Artists unable to dedicate themselves to art full-time, need a strategy to function both at the other job, and still create in the studio. Clearly this hinges on whether that job is full or part-time, and if the artist has dependants. I have no authority to speak for those who work full-time and/or support families. In my household, it’s just me and the cat and even that’s a struggle– more as I age. I can’t imagine juggling a job, taking care of others, yet still try to paint; to have to consider the heartfelt prospect of delaying one’s dream until children are grown, or a block of time opens up– holidays, vacation, retirement– especially if the artist is a single parent. It’s an article others more qualified will have to write. During college one teacher advised me to marry a rich man to support me so I could make art. I chuckled then. After thirty years of working to survive as a single, woman artist, I really don’t think she was kidding.


How can artists preserve their sanity and well-being until they get to the studio? Sleep is my major recommendation. Can’t praise enough, the rehabilitation of a good night’s rest. Immersion in the talents of other artists from all disciplines; good books, music, theatre etc., validates the contribution of art (and therefore our own) and serve as guides, companions of the soul when we are exhausted, stressed or need encouragement. Cultural events after work, helps some artists to unwind, and contrast a rough day with the familiarity of an opening, poetry reading or concert– if an artist doesn’t need to get home immediately. If it reinforces an artist’s psyche, I fully endorse psychotherapy. Journal writing helps to process, detoxify, and restore inner balance. Healthy food, exercise, meditation, alternative medicine, a spiritual practice– I’ve benefitted from all these tenets of self-care. But honestly? After a hard day, often I grope for the remote or fumble through a stack of fantasy/sci-fi novels on my night table.


However, the other job isn’t purely a necessary evil. A blend of modest lifestyle, careful budget and decent wage allows me to subsist on part-time income alone.

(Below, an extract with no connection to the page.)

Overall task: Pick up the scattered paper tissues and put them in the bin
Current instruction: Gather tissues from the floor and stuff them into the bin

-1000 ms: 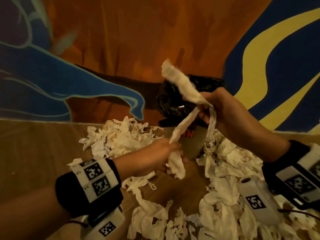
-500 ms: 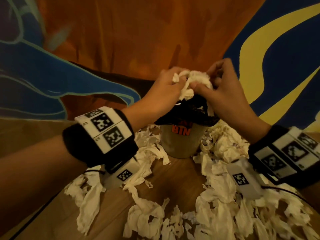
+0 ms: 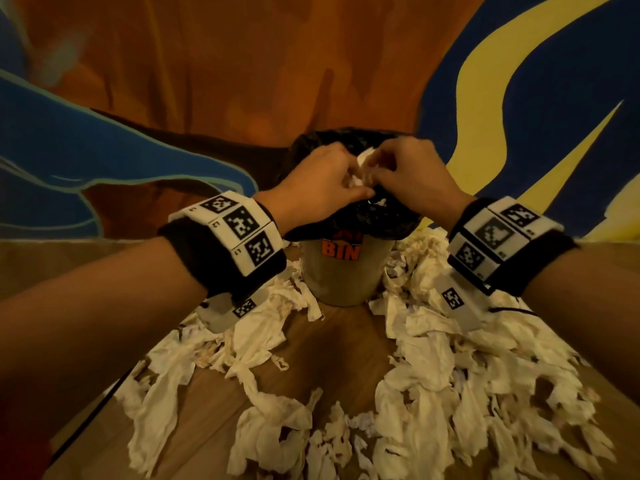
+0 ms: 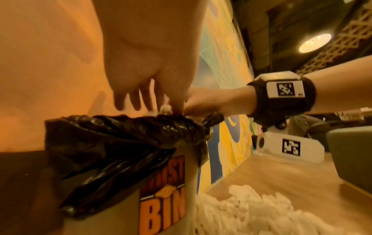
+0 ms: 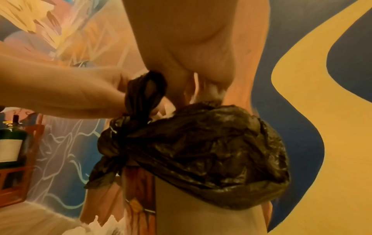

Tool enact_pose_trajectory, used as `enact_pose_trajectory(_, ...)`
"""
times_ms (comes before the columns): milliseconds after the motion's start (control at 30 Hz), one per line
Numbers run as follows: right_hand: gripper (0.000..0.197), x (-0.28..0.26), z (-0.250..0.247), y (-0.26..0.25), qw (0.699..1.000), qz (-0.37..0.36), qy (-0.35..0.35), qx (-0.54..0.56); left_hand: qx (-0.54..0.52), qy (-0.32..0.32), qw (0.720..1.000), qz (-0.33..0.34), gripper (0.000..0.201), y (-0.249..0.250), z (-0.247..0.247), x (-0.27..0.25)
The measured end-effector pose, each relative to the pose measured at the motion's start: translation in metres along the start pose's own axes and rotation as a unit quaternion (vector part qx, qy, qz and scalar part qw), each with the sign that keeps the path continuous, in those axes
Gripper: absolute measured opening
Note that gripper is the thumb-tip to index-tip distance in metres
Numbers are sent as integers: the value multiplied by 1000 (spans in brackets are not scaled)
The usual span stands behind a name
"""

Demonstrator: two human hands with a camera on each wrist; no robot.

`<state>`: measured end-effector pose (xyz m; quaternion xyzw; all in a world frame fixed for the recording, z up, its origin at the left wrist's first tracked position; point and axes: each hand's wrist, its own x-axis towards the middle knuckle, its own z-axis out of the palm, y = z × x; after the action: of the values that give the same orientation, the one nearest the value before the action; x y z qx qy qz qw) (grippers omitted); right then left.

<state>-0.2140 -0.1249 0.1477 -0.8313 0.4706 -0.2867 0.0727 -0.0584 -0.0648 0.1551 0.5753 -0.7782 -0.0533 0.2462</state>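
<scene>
Both hands meet over the mouth of the bin (image 3: 341, 275). The left hand (image 3: 320, 181) and the right hand (image 3: 414, 171) have their fingertips bunched together on a small wad of white tissue (image 3: 360, 168), pinching it between them right above the opening. Only slivers of that wad show between the knuckles in the head view; the left wrist view gives just a pale scrap (image 4: 166, 109) at the fingertips, and the right wrist view is too blurred to tell tissue from skin. In the left wrist view three of the left hand's fingers (image 4: 135, 98) hang loose and spread while the inner ones reach down to the wad.

The black liner bag (image 3: 377, 216) is folded over the bin's rim and knotted at one side (image 5: 141, 101); the inside of the bin is hidden by the hands. The label's top line is partly covered by the bag, with "BIN" readable below.

Around the bin's foot, crumpled tissues (image 3: 433, 386) lie heaped on the wooden bench (image 3: 332, 348), thicker on the right, running out of the picture at the bottom edge. A painted wall (image 3: 207, 81) rises behind
</scene>
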Motion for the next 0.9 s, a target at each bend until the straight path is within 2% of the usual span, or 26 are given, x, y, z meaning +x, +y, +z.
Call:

Now that mandatory retirement has been...retired, nobody can get rid of unionized me, if I still need my job right up until I truly expire. It takes time to recover from a bad week, but if I get to paint for even one day, it vanishes memories of the previous week by the time I resume my next set of shifts. Some artists scrabble for less. The resources available at my university library workplace are invaluable to any artist. I’ve freely xeroxed and downloaded images and information for my own research needs. Patrons and colleagues have purchased my work when I mounted a show in the display area. Through several bouts of personal upheaval and professional quandary, this job was often the only stable factor in my life.


Once (much younger then), I arrived for the start of my evening shift after painting for six hours. I mentioned to the girl I relieved, that it was also the first time I’d spoken all day. “Wow,” she said, “that’s a long time to be by yourself.” The other job offers those artists prone to seclusion, a chance to develop and practice social skills. It brings the world back into our lives, reconnects us with humanity. I’ve discovered library staff who like to paint for a hobby. There are elements I do appreciate about work separate from art. All that intense striving directed on my career can relax. Despite the traffic at our public service desk, I enjoy the exchange of good will from patrons thankful for my assistance. Indeed compared to the hermetic seal placed around my art space, at the other job, I focus on others instead of myself and value that equilibrium. There’s another odd, flip-side confirmation as well. When it becomes onerous, the job is truly part-time; my co-workers have to put up with it all week. I’m grateful the rich, inner life of the artist is my real purpose.